From 1981 to 1999, the Drug Abuse Warning Network reported 2,110 propoxyphene-related accidental deaths, 38.6% of the total number of 5,462 deaths involving propoxyphene. There has been a slight trend towards an increasing number of accidental deaths reported, such that in the five years from 1995-1999, an average of 40.3% of the deaths were accidental. Although DAWN did not release the breakdown for manner of death in 2000-2002, assuming 199 accidental deaths (as there were in 1999) yearly during this time period yields 2,707 propoxyphene-related accidental deaths for the period from 1981-2002 out of a total of 7,109 propoxyphene-related deaths.

Lastly, these data represent only deaths in which the index of suspicion was high enough that the case was sent to a medical examiner. Cases in which an autopsy was performed in a hospital are not reported.
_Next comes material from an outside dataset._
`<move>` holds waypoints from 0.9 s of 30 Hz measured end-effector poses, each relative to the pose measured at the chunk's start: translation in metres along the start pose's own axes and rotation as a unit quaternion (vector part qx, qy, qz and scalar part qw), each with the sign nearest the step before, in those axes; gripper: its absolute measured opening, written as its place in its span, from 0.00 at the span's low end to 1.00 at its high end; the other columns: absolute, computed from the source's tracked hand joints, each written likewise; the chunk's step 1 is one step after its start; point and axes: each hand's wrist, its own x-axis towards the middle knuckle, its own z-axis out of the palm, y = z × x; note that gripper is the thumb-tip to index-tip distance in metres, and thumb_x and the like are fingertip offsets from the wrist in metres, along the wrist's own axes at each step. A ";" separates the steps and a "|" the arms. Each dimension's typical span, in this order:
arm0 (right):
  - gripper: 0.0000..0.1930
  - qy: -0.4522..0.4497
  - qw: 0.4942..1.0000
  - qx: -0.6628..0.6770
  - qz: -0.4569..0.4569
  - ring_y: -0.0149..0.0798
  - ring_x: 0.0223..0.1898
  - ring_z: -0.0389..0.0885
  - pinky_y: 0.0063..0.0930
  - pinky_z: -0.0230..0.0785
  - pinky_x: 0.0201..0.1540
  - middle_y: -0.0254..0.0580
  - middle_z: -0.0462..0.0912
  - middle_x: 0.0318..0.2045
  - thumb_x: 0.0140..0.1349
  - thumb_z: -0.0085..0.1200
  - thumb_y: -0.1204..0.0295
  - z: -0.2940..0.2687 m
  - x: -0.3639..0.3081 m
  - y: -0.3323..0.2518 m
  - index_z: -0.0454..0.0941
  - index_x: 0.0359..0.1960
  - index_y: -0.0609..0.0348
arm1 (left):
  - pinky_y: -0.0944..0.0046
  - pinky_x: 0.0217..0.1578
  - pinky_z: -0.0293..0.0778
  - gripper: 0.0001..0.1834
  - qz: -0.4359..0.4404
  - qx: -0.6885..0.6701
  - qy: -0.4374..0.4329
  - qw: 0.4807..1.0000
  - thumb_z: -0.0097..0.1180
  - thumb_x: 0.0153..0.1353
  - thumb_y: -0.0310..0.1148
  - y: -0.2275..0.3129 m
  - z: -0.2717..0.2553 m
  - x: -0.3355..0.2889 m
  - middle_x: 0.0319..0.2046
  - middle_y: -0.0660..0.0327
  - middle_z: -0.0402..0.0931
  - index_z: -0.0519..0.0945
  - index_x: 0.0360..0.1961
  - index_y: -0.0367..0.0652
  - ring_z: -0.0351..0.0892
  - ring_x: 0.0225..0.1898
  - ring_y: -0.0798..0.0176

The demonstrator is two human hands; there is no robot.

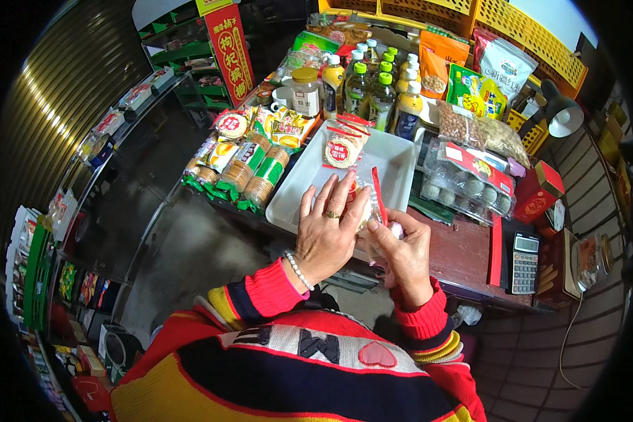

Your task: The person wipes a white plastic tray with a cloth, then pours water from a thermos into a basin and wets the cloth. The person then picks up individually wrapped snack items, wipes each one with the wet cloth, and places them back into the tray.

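Over the near part of a white tray (404, 165), my left hand (328, 228) has its fingers stretched out and spread, the fingertips lying against a clear packet of rice crackers (362, 193) with red sealed edges. My right hand (406, 250) pinches the near side of that packet between thumb and fingers. The packet is partly hidden behind both hands. Further back in the tray lie several more cracker packets (341, 149), round and pale with red labels, partly overlapping.
Left of the tray are rolls of biscuits (266, 179) and a honey-coloured jar (305, 91). Bottled drinks (382, 98) stand behind it. To the right are egg cartons (468, 179), a calculator (525, 264), a red box (539, 188) and a desk lamp (564, 116).
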 end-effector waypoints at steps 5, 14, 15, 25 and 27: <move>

Further, the autopsy rate in the US has been declining steadily since the 1950s from around 50% to between 5-10% today.[50],[51] Since autopsies are now much less likely to be routinely performed, the true number of accidental propoxyphene poisonings is almost certainly much higher than the 2,110 confirmed cases from medical examiners’ offices in the past twenty years alone.
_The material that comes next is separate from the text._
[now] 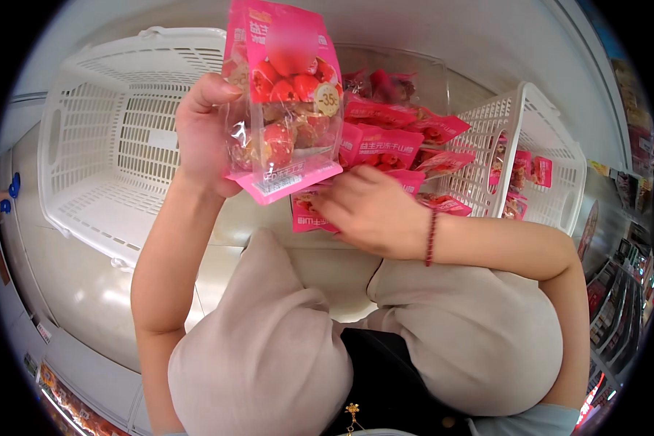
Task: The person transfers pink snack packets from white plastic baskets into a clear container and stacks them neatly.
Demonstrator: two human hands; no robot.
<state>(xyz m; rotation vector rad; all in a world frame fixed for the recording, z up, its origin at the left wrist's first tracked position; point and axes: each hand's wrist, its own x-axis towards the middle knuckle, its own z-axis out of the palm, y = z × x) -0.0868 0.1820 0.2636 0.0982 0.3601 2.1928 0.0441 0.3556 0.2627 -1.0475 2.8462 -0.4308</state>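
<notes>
In my left hand is a pink pouch with a clear lower window, raised above the baskets. Red round fruit is printed on its front, and reddish-brown pieces show through the window. The thumb lies along the pouch's left side; the other fingers go behind it, out of sight. Just below and to the right, my right hand is curled over a pink packet at the near edge of a heap. Its fingertips are partly hidden. More pink fruit packets are piled in front of that hand.
An upright white slatted basket stands at the left. At the right another white basket is tilted on its side, with several pink packets inside. A clear plastic container sits behind the heap. Stocked shelves line the right edge.
</notes>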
Related to the above issue of autopsies, under-reporting of accidental deaths may be an especially significant problem in the elderly. Autopsies are performed at particularly low rates in nursing homes – Katz, et al., found an autopsy rate of only 0.8% from 1980-1984.[52] Propoxyphene is widely prescribed in the elderly, making up over 18% of prescribed analgesics in nursing homes[53], and the highly cardiotoxic and long-lasting propoxyphene metabolite norpropoxyphene is extremely prone to building up to high levels in the elderly. Since high levels of norpropoxyphene can occur at low doses of propoxyphene (as mentioned earlier, Inturrisi reports a case where a norpropoxyphene level of 5.07 ?g/g was found where the propoxyphene level was only 0.513 ?g/g – significantly under the level considered lethally toxic[54]), such a death from a ventricular arrhythmia in an infirm elderly decedent is unlikely to raise an index of suspicion sufficient to perform an autopsy. All this evidence points to a significantly higher number of accidental deaths related to propoxyphene than that reported by DAWN.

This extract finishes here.